What you have to do: Include in the output exactly the lines from the opening of the data through the line containing "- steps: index", and nothing more.

Input data:
════════

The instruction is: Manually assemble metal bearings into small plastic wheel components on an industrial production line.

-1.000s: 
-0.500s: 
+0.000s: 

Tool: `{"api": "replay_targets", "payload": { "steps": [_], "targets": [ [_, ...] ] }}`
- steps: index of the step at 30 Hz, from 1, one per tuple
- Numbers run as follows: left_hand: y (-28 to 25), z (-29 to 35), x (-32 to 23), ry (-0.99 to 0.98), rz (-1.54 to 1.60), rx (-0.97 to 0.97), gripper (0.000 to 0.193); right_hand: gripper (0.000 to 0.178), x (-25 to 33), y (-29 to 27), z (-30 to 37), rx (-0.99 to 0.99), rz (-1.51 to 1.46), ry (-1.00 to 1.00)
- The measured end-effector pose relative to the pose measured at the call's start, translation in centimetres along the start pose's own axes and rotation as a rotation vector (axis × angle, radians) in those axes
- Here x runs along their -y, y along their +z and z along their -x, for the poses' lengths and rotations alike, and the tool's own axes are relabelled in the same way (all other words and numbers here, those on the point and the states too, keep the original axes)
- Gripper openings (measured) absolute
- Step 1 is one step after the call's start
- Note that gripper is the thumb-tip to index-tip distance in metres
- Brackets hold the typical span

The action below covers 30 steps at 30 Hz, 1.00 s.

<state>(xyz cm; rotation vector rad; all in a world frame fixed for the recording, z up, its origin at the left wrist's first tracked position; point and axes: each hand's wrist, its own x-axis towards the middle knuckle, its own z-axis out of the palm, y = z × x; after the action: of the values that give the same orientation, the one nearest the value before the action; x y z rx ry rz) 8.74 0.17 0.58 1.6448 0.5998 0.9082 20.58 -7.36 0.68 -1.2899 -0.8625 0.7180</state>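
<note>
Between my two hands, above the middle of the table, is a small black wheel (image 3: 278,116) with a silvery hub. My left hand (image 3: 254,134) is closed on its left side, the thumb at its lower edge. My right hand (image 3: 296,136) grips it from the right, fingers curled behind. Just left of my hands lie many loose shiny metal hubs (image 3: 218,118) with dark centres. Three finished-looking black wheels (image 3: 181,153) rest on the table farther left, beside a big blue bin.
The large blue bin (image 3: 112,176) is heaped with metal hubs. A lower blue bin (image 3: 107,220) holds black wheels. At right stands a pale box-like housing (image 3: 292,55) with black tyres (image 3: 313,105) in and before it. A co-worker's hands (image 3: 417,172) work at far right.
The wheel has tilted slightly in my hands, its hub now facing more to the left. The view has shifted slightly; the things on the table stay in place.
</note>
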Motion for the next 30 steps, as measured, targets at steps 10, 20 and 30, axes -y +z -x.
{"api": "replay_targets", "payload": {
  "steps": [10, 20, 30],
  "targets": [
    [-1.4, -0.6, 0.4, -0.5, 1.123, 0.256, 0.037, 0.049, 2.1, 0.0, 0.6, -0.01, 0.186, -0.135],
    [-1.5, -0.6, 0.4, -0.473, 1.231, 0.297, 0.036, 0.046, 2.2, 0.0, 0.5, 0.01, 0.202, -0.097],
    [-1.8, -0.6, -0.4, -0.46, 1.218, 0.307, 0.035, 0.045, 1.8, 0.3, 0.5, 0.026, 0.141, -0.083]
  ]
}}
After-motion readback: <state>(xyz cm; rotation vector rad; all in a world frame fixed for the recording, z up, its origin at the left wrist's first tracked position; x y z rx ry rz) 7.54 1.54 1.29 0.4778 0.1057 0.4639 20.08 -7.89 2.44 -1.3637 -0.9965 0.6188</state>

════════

Written answer:
The instruction is: Manually assemble metal bearings into small plastic wheel components on an industrial production line.

-1.000s: 
-0.500s: 
+0.000s: 

Tool: `{"api": "replay_targets", "payload": { "steps": [_], "targets": [ [_, ...] ] }}`
- steps: index of the step at 30 Hz, from 1, one per tuple

No other output belongs with this exercise.